** MATERIAL TO PROCESS follows **

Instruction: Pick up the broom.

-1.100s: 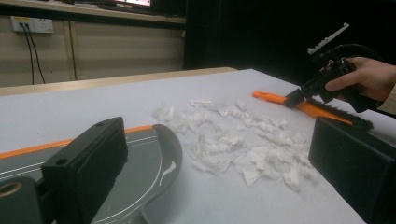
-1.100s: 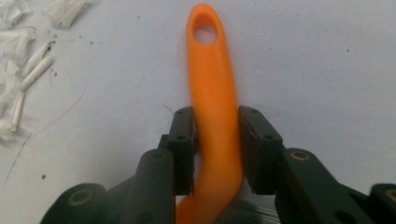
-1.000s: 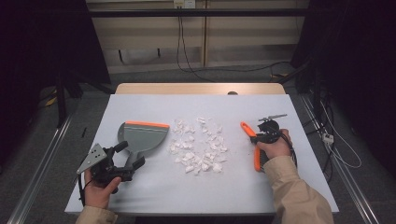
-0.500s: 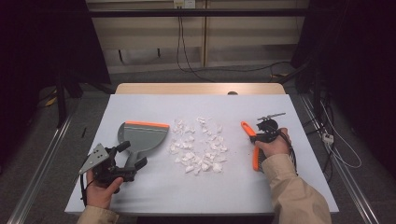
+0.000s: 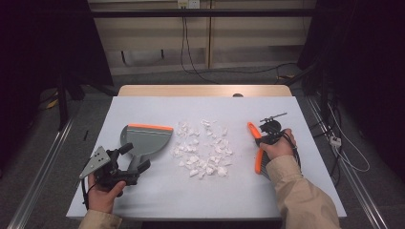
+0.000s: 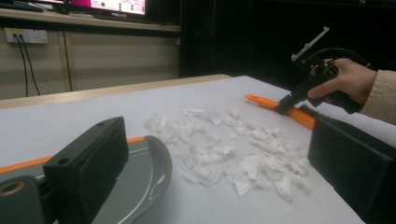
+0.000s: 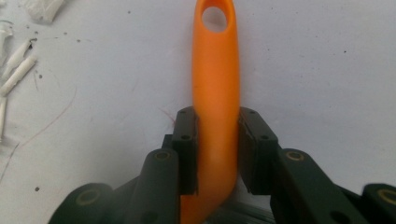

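From above, the right gripper [image 5: 264,135] sits on the orange brush handle [image 5: 258,152] right of the paper scraps [image 5: 203,148], the left gripper [image 5: 135,157] gapes beside the dustpan [image 5: 145,138]; up close, its jaws clamp that handle [image 7: 215,93], which runs straight ahead.

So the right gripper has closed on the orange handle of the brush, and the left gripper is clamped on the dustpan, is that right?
Not quite. The left gripper is open, its jaws apart over the dustpan, as the left gripper view shows. The right gripper has indeed just closed on the orange brush handle.
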`<act>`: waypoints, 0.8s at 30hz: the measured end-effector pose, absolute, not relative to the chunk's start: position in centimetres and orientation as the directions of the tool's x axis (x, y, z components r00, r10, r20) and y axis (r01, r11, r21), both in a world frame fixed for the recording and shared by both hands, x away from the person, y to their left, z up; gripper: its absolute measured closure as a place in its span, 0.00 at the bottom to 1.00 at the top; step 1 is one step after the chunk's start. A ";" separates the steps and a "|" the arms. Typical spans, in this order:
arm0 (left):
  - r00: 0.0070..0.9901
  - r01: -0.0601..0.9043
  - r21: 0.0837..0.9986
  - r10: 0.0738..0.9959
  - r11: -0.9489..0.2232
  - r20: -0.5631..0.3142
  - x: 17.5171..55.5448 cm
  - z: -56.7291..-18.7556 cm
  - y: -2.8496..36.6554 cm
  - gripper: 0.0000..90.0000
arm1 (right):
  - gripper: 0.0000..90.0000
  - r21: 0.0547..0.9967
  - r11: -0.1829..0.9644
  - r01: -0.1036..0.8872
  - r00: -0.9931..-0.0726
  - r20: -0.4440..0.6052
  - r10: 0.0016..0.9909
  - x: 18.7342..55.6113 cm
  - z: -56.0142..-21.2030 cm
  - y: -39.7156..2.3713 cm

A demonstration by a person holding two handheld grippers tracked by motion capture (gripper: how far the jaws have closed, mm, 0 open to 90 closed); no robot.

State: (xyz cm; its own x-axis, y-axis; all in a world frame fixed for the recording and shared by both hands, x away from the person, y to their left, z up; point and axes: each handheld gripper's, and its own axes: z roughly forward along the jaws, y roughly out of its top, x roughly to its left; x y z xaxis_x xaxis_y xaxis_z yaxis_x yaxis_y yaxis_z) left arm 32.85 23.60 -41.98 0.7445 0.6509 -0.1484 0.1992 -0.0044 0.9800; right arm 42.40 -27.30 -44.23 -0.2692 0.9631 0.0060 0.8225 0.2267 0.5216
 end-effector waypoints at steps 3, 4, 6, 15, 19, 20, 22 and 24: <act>0.742 0.198 0.980 0.653 0.003 -0.152 32.8 -42.0 23.6 0.05 | 0.79 0.525 0.224 0.821 -0.271 0.015 0.962 42.4 -44.2 -27.4; 0.742 0.198 0.980 0.653 0.002 -0.151 32.8 -42.0 23.6 0.05 | 0.79 0.528 0.227 0.819 -0.274 0.013 0.962 42.4 -44.2 -27.4; 0.742 0.197 0.980 0.654 0.000 -0.149 32.9 -42.0 23.5 0.05 | 0.79 0.538 0.229 0.811 -0.282 0.018 0.959 42.4 -44.2 -27.6; 0.743 0.195 0.981 0.653 -0.005 -0.145 32.8 -41.9 23.4 0.05 | 0.79 0.641 0.189 0.744 -0.284 0.048 0.958 41.3 -43.2 -28.3; 0.741 0.197 0.980 0.655 0.002 -0.150 32.7 -41.7 23.2 0.05 | 0.79 0.728 0.153 0.668 -0.278 0.053 0.959 40.3 -41.9 -28.9; 0.743 0.194 0.981 0.654 -0.002 -0.146 32.7 -41.6 23.1 0.05 | 0.79 0.748 0.136 0.649 -0.274 0.064 0.960 40.0 -41.6 -29.1; 0.745 0.196 0.981 0.650 -0.001 -0.148 32.7 -41.6 22.9 0.05 | 0.79 0.780 0.118 0.615 -0.270 0.068 0.960 39.4 -41.1 -29.4; 0.748 0.197 0.980 0.645 0.008 -0.156 32.6 -41.4 22.6 0.05 | 0.79 0.812 0.098 0.575 -0.271 0.076 0.960 38.7 -40.7 -29.7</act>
State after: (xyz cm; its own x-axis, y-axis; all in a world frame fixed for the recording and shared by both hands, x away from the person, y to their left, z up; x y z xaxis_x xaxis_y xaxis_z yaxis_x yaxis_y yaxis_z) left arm 32.56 22.58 -41.35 0.7482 0.6450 -0.1558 0.1975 0.0077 0.9803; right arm 38.65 -29.71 -40.67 -0.2708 0.9596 0.0758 0.5750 0.0981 0.8122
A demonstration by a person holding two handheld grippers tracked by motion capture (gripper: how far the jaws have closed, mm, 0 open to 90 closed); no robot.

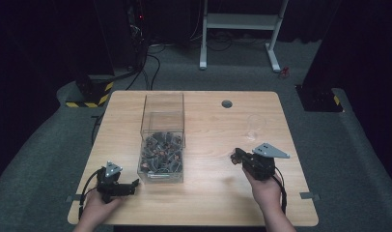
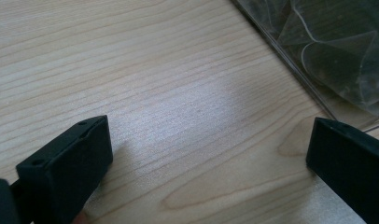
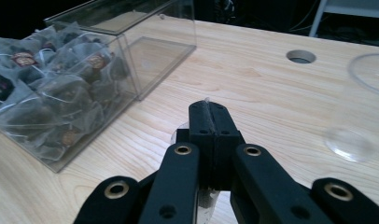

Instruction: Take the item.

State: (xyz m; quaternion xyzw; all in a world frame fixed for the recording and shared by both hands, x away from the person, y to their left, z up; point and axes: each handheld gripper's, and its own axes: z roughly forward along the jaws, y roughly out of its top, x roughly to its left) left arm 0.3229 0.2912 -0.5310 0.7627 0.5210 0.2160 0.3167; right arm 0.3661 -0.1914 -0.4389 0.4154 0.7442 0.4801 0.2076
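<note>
Pale wood-grain rectangular bench point(image 1: 208, 193) with a round grommet hole point(image 1: 227, 104) near its far edge, standing on grey carpet.

Clear plastic rectangular box point(image 1: 162, 140), left of bench centre, long axis running away from the person. Near half packed with translucent sachets of dark contents point(image 1: 161, 152); far half looks bare. In the right gripper view the box point(image 3: 145, 51) sits left and ahead, sachets point(image 3: 47, 93) pressed against its near wall.

Clear stemmed glass point(image 1: 254, 126) upright on the right side of the bench, beyond the right hand. Its round foot point(image 3: 350, 142) and part of its bowl show at the right edge of the right gripper view.

Left black claw point(image 1: 134, 184) held low over the near-left bench, just beside the box's near-left corner, pointing toward it. In the left gripper view the 2 jaws stand wide apart, bare wood between them, the box wall point(image 2: 290, 60) at upper right.

Right black claw point(image 1: 234, 155) held right of the box, apart from it, pointing left. Its 2 jaws are pressed together; a thin translucent scrap point(image 3: 180, 135) sticks out around them, seemingly pinched. What it is cannot be told.
</note>
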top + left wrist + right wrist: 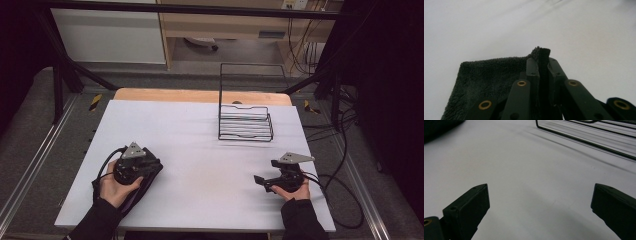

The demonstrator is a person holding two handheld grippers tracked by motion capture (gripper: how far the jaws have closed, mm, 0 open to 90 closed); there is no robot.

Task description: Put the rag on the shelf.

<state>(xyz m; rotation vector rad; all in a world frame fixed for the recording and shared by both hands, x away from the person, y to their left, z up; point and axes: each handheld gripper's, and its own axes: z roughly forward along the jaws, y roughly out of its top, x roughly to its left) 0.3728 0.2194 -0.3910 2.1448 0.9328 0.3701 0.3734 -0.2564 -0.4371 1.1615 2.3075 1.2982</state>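
Holding item one, a dark towel (489, 75), lower left of the worktop (200, 150): my left gripper (543, 65) fingers clamp its edge. Right gripper (539, 202), lower right: fingers spread wide, empty. Rack (246, 122), upper right.

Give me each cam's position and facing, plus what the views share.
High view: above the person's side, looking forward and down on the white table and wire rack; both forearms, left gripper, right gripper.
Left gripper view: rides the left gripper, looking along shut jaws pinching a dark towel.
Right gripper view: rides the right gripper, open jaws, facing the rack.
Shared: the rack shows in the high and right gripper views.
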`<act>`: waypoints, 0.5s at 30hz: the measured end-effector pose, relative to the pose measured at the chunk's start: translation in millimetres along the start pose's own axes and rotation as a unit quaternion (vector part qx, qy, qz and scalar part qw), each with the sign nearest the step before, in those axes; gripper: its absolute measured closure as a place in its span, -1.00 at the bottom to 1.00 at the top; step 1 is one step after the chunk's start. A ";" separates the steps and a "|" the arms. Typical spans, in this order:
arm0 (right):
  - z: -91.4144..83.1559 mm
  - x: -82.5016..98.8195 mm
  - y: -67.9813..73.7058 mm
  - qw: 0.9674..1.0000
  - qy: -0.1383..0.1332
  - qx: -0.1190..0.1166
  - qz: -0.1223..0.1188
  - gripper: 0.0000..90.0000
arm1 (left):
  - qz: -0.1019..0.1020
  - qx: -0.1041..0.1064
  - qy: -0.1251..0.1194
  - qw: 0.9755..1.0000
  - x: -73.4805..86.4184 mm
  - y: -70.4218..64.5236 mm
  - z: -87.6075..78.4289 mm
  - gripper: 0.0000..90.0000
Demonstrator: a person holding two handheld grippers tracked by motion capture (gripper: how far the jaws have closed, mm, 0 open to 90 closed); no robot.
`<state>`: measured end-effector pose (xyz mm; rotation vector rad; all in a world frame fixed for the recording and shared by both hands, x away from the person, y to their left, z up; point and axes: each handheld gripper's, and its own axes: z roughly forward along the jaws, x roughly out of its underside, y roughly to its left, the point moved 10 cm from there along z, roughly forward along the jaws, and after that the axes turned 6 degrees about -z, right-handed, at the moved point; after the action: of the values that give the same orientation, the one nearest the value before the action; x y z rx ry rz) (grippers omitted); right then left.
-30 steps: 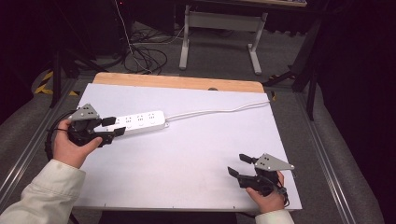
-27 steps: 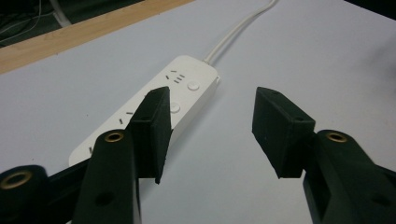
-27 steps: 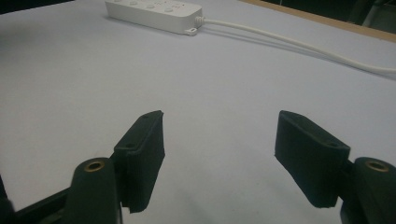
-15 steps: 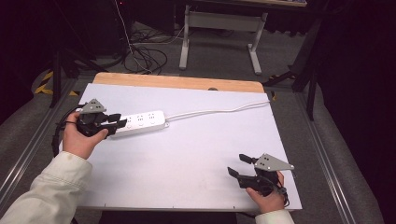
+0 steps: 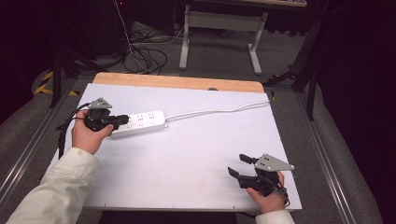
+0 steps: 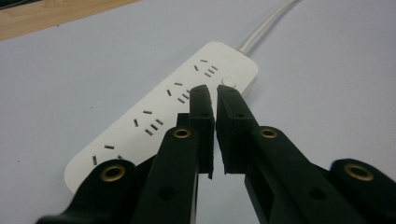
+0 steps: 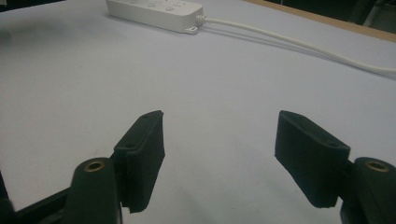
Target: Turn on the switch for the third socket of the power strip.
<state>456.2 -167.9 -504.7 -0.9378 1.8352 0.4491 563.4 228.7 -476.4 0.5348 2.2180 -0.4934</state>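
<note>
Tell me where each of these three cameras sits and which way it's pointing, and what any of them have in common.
High view: above the person's side, facing forward and down on the table; forearms, both hands.
Left gripper view: rides the left gripper, jaws nearly together, nothing between them, above the power strip.
Right gripper view: rides the right gripper, jaws wide apart, facing across the table.
Shared: all three show the power strip and its white cord.

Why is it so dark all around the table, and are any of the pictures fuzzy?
In the high view, light falls on the white table while the floor behind stays dim. In the left gripper view, the power strip looks sharp; the black parts at the bottom edge blur. In the right gripper view, the cord looks soft and the power strip casts a faint shadow.
</note>
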 end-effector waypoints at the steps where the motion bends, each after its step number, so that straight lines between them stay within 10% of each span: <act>1: -0.1 -0.1 -0.1 1.000 0.000 0.000 -0.001 -0.25 | -0.002 0.000 0.002 1.000 0.5 1.0 1.5 0.94; 15: -0.9 0.2 -0.5 1.000 -0.002 0.000 -0.001 -0.25 | 0.003 -0.021 0.020 1.000 10.9 15.6 21.1 1.00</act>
<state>455.9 -168.9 -504.4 -0.9376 1.8315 0.4499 577.8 233.4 -500.5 0.5326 2.2588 -0.4355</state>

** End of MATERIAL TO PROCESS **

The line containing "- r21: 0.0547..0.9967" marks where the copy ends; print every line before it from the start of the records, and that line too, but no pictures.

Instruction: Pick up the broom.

-1.100s: 
-1.100s: 
-1.000s: 
-0.500s: 
+0.000s: 
+0.000s: 
+0.000s: 

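From above, the right gripper [image 5: 264,135] sits on the orange brush handle [image 5: 258,152] right of the paper scraps [image 5: 203,148], the left gripper [image 5: 135,157] gapes beside the dustpan [image 5: 145,138]; up close, its jaws clamp that handle [image 7: 215,93], which runs straight ahead.

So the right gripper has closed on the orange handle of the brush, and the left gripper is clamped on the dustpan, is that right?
Not quite. The left gripper is open, its jaws apart over the dustpan, as the left gripper view shows. The right gripper has indeed just closed on the orange brush handle.
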`<act>`: waypoints, 0.8s at 30hz: the measured end-effector pose, absolute, not relative to the chunk's start: position in centimetres and orientation as the directions of the tool's x axis (x, y, z components r00, r10, r20) and y axis (r01, r11, r21), both in a world frame fixed for the recording and shared by both hands, x away from the person, y to their left, z up; gripper: its absolute measured closure as a place in its span, 0.00 at the bottom to 1.00 at the top; step 1 is one step after the chunk's start. A ";" separates the steps and a "|" the arms. Typical spans, in this order:
arm0 (left):
  - r00: 0.0070..0.9901
  - r01: -0.0601..0.9043
  - r21: 0.0837..0.9986
  - r10: 0.0738..0.9959
  - r11: -0.9489..0.2232
  - r20: -0.5631..0.3142
  - x: 17.5171..55.5448 cm
  - z: -56.7291..-18.7556 cm
  - y: -2.8496..36.6554 cm
  - gripper: 0.0000..90.0000
arm1 (right):
  - gripper: 0.0000..90.0000
  - r21: 0.0547..0.9967

That concludes the output for this exercise.